静脉内给予铁剂治疗血清铁蛋白浓度偏低的非贫血、绝经前期女性的疲乏症状

This is the first study to investigate the efficacy of intravenous iron in treating fatigue in nonanemic patients with low serum ferritin concentration. In a randomized, double-blinded, placebo-controlled study, 90 premenopausal women presenting with fatigue, serum ferritin ≤50ng/mL, and hemoglobin ≥120g/L were randomized to receive either 800 mg of intravenous iron (III)–hydroxide sucrose or intravenous placebo. Fatigue and serum iron status were assessed at baseline and after 6 and 12weeks. Median fatigue at baseline was 4.5 (on a 0-10 scale). Fatigue decreased during the initial 6 weeks by 1.1 in the iron group compared with 0.7 in the placebo group (P=.07).

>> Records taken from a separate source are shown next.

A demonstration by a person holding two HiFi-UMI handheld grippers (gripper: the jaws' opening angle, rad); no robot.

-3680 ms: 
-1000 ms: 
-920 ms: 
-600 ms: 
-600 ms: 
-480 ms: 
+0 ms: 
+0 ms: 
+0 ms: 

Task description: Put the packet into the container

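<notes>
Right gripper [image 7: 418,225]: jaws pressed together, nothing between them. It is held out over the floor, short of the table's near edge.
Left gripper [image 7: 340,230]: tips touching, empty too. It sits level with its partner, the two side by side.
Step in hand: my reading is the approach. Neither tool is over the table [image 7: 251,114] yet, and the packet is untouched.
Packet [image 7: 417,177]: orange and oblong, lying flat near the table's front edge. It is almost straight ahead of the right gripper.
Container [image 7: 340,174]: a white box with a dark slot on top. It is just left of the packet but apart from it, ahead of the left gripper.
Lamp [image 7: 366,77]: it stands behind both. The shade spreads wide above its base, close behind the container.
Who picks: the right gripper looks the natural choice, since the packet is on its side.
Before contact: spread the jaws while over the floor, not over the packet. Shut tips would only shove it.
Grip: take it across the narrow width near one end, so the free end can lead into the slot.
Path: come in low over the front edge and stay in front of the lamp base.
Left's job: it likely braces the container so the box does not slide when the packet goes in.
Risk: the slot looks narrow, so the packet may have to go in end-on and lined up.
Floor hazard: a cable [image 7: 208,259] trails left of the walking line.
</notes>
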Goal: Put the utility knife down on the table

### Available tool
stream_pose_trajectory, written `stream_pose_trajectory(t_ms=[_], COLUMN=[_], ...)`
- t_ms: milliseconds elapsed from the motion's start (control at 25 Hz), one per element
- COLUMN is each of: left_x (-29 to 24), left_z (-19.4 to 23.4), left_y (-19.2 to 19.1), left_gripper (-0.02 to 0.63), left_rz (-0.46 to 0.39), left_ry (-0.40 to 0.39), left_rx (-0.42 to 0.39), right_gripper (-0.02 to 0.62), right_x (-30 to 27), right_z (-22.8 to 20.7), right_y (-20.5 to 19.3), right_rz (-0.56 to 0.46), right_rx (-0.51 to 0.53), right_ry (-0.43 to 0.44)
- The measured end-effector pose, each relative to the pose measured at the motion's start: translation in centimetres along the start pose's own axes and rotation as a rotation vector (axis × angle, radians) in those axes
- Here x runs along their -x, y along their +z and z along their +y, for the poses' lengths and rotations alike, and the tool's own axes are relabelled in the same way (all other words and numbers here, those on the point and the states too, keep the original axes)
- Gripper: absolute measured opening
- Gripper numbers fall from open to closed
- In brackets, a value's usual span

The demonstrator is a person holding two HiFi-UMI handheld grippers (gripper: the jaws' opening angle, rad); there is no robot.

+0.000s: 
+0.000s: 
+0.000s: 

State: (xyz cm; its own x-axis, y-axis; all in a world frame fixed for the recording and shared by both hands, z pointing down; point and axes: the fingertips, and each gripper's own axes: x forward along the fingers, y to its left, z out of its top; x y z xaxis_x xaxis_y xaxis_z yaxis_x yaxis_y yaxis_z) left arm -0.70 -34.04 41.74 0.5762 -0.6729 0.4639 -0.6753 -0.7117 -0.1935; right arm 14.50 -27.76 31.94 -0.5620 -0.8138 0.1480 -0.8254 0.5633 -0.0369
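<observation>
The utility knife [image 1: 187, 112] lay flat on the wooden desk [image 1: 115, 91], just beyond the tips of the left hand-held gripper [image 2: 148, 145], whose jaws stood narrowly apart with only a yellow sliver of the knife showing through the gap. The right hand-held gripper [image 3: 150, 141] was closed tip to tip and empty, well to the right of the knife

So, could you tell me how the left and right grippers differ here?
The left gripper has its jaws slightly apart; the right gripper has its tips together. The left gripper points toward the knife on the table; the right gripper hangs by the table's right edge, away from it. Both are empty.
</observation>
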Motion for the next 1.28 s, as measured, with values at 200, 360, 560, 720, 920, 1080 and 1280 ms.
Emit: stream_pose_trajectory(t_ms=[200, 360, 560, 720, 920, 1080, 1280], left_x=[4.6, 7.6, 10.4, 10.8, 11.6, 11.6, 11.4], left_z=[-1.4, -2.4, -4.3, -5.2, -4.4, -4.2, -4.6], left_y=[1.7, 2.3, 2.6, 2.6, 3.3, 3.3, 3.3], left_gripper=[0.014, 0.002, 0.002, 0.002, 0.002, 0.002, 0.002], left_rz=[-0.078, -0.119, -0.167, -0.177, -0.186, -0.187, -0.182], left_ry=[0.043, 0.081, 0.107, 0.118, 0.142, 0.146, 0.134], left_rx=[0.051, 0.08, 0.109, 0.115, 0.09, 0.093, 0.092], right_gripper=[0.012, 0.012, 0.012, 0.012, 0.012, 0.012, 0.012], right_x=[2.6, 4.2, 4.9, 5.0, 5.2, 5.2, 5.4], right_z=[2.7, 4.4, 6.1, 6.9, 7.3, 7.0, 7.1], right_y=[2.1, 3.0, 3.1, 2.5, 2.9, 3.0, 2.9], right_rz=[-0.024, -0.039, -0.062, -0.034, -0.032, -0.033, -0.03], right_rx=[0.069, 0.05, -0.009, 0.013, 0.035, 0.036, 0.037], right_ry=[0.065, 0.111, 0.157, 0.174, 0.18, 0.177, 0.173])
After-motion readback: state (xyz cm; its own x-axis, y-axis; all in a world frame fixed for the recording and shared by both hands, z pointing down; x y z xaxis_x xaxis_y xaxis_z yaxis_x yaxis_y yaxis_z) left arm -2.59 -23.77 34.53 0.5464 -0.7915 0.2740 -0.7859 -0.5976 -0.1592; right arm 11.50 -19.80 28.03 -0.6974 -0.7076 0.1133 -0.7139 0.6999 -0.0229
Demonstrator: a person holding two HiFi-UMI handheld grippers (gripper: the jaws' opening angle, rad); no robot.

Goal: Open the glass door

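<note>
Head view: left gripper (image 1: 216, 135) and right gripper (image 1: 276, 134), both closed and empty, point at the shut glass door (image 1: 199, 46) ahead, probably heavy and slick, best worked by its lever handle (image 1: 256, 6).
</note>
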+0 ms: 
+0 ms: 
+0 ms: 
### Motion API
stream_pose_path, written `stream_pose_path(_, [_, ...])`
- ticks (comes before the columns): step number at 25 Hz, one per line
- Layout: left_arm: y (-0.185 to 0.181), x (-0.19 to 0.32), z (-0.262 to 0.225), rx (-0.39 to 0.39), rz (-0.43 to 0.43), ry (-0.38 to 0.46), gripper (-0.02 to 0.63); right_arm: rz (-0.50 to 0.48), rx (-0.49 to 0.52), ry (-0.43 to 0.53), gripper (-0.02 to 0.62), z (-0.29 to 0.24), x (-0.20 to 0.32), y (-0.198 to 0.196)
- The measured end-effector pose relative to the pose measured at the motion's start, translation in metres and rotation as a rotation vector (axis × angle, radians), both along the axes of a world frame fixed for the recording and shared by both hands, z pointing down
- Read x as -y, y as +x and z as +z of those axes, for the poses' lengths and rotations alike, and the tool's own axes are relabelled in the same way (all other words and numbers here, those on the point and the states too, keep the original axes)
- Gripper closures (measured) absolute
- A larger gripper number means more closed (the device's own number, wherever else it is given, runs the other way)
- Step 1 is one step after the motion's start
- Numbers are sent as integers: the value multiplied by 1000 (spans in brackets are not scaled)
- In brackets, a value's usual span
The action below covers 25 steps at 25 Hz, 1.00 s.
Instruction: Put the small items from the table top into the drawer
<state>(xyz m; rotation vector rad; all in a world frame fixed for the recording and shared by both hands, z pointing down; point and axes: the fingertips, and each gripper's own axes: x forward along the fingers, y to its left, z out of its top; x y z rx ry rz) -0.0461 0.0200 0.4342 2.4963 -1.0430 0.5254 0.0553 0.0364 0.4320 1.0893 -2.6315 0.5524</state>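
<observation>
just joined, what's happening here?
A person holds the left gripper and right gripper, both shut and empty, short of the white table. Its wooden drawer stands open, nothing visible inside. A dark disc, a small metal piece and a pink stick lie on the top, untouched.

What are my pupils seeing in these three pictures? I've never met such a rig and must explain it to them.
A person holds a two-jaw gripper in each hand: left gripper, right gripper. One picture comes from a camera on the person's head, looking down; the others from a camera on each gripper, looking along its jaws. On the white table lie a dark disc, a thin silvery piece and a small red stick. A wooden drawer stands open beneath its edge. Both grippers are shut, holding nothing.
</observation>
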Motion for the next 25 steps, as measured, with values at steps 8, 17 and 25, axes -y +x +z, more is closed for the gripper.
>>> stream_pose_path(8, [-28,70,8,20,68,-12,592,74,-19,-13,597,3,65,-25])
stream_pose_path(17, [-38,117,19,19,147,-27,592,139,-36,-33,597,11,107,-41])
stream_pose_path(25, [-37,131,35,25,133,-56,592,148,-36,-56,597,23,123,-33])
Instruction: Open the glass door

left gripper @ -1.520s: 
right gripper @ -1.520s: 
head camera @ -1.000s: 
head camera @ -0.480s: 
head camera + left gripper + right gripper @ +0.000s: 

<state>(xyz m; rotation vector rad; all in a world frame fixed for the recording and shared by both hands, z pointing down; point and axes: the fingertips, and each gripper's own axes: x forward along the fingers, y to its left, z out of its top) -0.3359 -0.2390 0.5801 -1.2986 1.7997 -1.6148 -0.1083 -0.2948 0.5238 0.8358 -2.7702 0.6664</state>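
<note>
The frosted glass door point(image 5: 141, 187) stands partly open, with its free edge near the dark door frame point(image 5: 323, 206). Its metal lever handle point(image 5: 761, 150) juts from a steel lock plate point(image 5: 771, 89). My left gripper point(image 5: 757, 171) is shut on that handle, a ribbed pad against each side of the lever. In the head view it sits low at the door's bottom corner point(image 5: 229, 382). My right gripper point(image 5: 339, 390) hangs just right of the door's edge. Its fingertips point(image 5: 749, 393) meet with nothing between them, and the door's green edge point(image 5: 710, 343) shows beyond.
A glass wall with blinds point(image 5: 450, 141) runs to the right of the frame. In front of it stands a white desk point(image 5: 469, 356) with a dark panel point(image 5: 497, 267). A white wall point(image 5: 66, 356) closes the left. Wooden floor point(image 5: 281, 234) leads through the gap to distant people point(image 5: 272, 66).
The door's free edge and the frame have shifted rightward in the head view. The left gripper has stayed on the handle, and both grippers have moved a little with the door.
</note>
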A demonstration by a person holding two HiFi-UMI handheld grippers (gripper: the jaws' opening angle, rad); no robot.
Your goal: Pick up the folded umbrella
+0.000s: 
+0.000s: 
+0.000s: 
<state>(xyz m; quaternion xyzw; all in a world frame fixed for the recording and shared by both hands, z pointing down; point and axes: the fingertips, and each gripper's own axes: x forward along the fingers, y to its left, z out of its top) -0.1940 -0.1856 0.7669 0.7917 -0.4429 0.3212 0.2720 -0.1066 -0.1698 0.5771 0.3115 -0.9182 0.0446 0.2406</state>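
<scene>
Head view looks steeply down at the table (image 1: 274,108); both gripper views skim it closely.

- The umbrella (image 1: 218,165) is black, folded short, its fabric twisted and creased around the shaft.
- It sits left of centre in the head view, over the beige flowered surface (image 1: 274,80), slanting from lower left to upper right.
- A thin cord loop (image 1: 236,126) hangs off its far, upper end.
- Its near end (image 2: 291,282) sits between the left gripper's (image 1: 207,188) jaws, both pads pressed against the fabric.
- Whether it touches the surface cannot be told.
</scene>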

Efficacy of iron was bound to depleted iron stores: In patients with baseline serum ferritin ≤15ng/mL, fatigue decreased by 1.8 in the iron group compared with 0.4 in the placebo group (P=.005), and 82% of iron-treated compared with 47% of placebo-treated patients reported improved fatigue (P=.03). Drug-associated adverse events were observed in 21% of iron-treated patients and in 7% of placebo-treated patients (P=.05); none of these events was serious. Intravenous administration of iron improved fatigue in iron-deficient, nonanemic women with a good safety and tolerability profile. The efficacy of intravenous iron was bound to a serum ferritin concentration ≤15ng/mL. This study was registered at the International Standard Randomized Controlled Trial Number Register (www.isrctn.org) as ISRCTN78430425.